From the entries below, output the line with "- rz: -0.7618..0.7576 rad" and each following line up to and including the line with "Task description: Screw", exactly as written.
*** Records provided ***
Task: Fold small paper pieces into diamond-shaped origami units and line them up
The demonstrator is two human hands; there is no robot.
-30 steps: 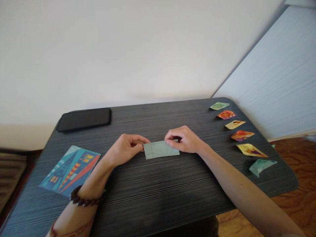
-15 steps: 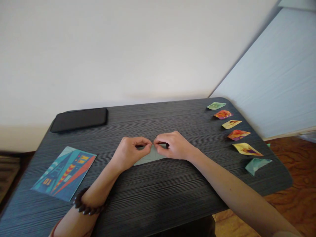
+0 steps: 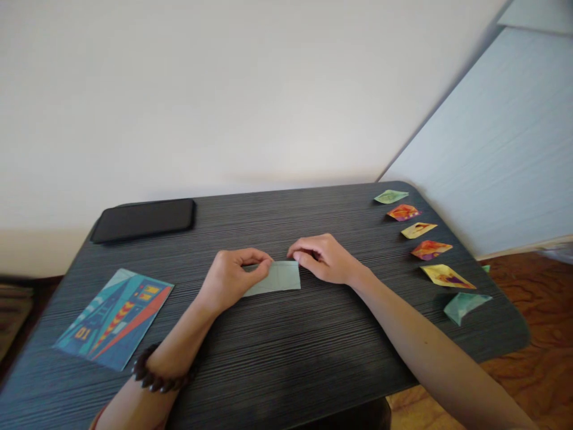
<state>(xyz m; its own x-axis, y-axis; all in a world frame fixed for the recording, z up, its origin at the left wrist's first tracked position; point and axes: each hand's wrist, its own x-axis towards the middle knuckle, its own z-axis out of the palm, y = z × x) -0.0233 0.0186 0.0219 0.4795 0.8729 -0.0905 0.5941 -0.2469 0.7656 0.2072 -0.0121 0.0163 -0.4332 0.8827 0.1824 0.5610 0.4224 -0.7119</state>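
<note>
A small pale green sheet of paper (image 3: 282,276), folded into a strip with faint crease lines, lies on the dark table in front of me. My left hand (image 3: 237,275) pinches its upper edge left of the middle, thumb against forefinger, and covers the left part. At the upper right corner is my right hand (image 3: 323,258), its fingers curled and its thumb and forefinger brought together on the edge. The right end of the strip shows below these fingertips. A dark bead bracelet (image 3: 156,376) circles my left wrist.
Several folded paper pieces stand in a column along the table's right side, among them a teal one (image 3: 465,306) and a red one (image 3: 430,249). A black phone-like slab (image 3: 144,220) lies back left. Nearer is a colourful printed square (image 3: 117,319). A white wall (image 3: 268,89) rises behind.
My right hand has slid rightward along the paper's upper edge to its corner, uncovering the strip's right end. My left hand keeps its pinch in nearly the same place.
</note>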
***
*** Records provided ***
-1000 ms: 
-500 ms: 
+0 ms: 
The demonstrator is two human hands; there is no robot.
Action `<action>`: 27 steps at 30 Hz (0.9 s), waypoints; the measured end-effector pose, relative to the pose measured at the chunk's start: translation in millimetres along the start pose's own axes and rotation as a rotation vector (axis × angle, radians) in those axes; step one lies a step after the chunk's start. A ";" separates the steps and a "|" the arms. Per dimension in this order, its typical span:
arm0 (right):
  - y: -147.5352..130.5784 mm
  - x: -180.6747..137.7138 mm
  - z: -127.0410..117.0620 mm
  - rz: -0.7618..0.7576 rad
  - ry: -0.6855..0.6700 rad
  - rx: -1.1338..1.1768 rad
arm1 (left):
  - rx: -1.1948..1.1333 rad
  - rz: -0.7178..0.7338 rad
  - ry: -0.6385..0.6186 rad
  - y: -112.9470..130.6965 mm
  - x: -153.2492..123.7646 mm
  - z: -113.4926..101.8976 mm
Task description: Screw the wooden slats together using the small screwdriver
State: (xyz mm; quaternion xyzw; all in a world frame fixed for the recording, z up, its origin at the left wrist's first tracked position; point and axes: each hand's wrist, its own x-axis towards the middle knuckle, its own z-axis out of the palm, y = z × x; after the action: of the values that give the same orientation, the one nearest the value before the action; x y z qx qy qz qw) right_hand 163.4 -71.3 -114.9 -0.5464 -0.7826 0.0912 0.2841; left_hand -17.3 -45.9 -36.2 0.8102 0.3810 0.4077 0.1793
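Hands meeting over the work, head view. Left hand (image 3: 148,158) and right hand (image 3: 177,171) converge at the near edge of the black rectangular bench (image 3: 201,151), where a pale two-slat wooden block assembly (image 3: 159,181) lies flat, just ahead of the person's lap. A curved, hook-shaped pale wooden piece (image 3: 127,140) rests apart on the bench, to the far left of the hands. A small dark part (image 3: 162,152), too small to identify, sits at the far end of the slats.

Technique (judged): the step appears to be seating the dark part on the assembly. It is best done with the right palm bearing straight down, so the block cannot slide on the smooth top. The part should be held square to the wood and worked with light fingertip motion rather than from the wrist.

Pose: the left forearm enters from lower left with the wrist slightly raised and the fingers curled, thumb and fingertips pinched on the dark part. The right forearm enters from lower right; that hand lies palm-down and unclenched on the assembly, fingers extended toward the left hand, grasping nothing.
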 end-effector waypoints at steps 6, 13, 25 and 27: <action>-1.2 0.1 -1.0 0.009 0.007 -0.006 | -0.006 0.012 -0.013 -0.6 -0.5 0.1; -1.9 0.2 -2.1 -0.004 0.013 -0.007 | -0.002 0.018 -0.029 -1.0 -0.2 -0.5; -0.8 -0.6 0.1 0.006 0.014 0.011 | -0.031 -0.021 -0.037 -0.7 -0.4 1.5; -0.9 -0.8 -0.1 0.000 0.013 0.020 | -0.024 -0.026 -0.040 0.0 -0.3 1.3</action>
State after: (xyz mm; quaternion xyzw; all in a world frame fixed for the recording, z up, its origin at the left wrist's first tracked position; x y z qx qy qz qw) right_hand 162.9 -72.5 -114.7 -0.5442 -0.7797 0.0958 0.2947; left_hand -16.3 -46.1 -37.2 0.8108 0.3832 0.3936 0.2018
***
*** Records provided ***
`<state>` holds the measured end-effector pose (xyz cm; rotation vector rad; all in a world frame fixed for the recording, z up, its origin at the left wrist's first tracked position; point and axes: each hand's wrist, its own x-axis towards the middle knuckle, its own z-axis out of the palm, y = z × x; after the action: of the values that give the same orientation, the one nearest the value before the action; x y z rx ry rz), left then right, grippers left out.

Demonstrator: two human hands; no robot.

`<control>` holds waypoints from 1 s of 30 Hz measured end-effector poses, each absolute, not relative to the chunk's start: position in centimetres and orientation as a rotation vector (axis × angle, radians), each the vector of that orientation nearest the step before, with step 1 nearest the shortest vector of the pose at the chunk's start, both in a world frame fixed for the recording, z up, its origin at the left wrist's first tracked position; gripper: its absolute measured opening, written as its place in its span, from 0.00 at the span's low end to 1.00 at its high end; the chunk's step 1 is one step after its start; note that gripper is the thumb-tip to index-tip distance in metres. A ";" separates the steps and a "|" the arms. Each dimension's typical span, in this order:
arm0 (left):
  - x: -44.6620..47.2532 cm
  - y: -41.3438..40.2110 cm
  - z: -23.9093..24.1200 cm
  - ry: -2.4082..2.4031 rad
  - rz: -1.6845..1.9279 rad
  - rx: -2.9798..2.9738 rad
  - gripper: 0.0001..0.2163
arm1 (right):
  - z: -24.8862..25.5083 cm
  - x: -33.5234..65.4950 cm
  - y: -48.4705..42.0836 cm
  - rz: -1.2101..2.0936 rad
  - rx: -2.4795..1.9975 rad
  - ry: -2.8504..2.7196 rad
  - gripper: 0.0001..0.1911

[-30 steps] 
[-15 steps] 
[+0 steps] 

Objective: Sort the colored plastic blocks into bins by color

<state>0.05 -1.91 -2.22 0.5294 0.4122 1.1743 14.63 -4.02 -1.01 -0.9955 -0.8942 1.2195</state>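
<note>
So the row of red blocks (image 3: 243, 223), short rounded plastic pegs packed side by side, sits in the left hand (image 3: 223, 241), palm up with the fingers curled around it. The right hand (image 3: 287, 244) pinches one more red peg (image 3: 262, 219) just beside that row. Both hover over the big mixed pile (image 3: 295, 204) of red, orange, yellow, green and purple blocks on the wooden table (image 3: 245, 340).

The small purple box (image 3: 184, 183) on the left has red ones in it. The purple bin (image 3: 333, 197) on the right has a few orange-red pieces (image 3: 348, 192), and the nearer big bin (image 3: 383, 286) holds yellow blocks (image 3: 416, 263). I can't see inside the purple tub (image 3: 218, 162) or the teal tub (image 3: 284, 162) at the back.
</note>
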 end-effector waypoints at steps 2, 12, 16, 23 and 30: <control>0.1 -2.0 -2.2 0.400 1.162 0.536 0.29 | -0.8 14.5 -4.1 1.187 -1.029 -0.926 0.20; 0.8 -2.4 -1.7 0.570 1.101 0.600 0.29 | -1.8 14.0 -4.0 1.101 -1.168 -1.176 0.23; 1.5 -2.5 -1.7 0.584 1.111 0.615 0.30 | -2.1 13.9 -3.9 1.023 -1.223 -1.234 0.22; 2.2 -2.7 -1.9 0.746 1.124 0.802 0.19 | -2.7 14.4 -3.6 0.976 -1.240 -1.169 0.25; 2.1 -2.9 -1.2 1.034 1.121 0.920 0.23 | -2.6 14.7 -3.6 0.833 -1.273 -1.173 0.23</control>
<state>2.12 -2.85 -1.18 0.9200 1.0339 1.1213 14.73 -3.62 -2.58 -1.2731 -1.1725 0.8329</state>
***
* Answer box:
  - rz: -0.7618..0.7576 rad
  - ry: -0.6855..0.6700 rad
  - rx: -1.1338..1.1768 rad
arm1 (left):
  - rx: -1.1948..1.1333 rad
  - rz: -0.7178..0.7338 rad
  - ry: -0.6385..0.6186 rad
  - y: -112.9470..130.6965 mm
  - x: -153.2492..123.7646 mm
  - z: -113.4926..101.8976 mm
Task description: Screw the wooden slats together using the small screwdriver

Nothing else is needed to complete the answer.